Monday, October 3, 2011

25 Years Ago This Month: October 1986

25 Years Ago I was probably just beginning to learn my multiplication table in Mrs. Hansen's third grade class. I don't remember much else about what I learned that year. I remember studying European geography, learning the countries and possibly their capitals. Yugoslavia was still a unified country and I remember, even at age 8, that my classmates were immature in laughing at the name because it was like, "You go slav." The things that stick in our memories.

I certainly wasn't going to the movies so much, but I've seen a half dozen or so of the films that opened in October of 1986. There's little that's particularly notable. The list of releases contains the usual mix of prestige projects aiming for the awards season and popular fluff (action and comedy, mainly) to keep the investors happy.

The month begins with the release of Down by Law, Jim Jarmusch's follow-up to his 1984 indie classic Stranger Than Paradise. I'm a Jarmusch fan, but Down by Law remains unseen by me. Writing for the New York Times, Vincent Canby called it "an upper, though you probably won't realize this at first." That to me sums up Jarmusch's writing and directing style. No one makes movies that look or sound like Jarmusch's films. They're always a welcome relief from the dreck that comes out of Hollywood.

How's this for arcane trivia? Playing for Keeps is not only the (almost) film debut of Marisa Tomei (she had a bit part in The Flamingo Kid), but it's the only live-action film written and directed by the Weinstein brothers, those Hollywood moguls who founded Miramax and then the Weinstein Company. It's about three young people who buy a large house in a small town and turn it into a rock and roll hotel, where the kids rule. It sounds like Home Alone before Macaulay Culkin and without robbers. The New York Times' Caryn James said it probably should have gone direct to video. Ouch.

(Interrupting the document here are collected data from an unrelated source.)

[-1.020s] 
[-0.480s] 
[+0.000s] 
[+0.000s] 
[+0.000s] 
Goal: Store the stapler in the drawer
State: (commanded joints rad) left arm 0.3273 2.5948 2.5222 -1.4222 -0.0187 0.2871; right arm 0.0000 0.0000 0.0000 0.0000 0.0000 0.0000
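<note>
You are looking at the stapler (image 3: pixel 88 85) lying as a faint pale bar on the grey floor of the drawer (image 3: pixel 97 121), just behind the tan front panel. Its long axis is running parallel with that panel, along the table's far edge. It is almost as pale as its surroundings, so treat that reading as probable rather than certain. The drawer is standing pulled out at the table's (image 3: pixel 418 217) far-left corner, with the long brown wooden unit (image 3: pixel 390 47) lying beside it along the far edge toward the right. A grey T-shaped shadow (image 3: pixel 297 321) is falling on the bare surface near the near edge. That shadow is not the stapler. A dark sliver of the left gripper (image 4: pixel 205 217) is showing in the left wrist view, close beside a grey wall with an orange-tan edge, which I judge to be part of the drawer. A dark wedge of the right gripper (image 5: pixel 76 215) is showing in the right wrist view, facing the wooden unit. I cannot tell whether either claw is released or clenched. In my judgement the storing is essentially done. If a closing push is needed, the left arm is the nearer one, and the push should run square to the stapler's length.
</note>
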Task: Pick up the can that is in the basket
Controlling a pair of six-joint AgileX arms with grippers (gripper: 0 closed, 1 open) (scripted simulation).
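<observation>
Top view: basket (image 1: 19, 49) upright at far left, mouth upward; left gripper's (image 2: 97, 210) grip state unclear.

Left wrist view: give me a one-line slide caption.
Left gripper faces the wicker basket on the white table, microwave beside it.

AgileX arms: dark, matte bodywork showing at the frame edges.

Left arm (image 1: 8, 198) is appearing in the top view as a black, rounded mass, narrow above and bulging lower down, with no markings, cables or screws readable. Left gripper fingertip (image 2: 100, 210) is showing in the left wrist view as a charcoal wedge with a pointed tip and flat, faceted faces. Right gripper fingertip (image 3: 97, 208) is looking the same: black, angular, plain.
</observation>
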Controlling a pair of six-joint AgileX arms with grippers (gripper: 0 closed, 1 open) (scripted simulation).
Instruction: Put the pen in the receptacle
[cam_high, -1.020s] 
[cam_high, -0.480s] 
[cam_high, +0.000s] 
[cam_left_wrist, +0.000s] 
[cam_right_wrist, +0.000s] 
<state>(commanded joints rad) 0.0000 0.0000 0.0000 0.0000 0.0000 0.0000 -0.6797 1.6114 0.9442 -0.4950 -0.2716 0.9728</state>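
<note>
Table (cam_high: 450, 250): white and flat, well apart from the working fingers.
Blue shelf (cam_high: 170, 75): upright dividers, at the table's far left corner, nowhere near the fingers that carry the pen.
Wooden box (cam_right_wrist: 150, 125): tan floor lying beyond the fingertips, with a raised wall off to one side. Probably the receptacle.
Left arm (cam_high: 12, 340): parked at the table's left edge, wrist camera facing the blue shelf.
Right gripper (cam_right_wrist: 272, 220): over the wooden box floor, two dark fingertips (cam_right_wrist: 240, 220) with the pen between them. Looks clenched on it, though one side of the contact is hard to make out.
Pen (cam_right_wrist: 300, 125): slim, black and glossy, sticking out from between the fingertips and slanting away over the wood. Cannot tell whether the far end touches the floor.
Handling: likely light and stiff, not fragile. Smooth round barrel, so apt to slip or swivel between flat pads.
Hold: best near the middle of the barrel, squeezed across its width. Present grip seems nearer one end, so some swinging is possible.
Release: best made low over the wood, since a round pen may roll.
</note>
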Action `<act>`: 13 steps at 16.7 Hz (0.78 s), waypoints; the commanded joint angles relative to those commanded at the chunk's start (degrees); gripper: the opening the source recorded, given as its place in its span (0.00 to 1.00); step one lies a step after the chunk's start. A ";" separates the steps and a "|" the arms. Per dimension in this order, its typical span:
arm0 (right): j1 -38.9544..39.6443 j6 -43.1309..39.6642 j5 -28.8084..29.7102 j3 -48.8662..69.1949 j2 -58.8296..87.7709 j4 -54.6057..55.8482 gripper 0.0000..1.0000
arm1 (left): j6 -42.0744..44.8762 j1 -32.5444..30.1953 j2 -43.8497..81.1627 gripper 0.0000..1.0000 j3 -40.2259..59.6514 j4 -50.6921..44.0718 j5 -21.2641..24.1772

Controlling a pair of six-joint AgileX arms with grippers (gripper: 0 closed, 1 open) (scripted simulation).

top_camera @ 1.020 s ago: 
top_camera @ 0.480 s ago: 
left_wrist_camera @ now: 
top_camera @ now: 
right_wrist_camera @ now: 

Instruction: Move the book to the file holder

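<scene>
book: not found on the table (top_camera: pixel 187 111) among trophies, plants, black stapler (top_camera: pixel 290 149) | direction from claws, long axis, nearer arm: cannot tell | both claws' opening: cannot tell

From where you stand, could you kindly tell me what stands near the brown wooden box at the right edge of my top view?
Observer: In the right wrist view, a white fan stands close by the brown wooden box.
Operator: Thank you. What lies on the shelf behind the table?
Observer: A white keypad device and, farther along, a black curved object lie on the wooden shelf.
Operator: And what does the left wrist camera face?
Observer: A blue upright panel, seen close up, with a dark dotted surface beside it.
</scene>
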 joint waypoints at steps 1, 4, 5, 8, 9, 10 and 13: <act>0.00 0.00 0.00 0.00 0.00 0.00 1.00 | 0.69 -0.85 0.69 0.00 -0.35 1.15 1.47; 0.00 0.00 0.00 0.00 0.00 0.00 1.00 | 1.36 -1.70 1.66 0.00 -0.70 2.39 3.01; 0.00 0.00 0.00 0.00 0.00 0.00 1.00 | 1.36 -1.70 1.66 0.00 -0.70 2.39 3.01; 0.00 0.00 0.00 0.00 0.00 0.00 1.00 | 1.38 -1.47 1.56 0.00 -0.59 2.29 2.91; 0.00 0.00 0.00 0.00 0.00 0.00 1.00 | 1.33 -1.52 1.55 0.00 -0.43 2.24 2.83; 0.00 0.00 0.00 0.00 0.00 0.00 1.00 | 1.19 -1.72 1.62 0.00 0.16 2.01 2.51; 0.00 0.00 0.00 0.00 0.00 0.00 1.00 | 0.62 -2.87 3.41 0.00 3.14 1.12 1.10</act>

Burt Lancaster and Kirk Douglas star in Tough Guys about two old-time gangsters who get released from prison and try to adjust to life in modern times. This is what happens when Hollywood no longer knows how to use typecast actors from 3 decades prior. This is the kind of crap we see Al Pacino and Robert De Niro doing now - embarrassing self-referential films that misunderstand and under-utilize their talents.

Children of a Lesser God opens and would earn William Hurt his second of three Best Actor nominations in a row, and Marlee Matlin the Academy Award for Best Actress at age 21, making her the youngest recipient of the award in history, a record that still stands today.

Both Martin Scorsese and Francis Ford Coppola had new movies released in October 1986. Scorsese had The Color of Money, featuring the hot young actor Tom Cruise and the old pro Paul Newman. Their roles in the film were not dissimilar to those descriptions. Newman would go on to win a long overdue Best Actor Oscar for his part, one year after receiving a lifetime achievement award.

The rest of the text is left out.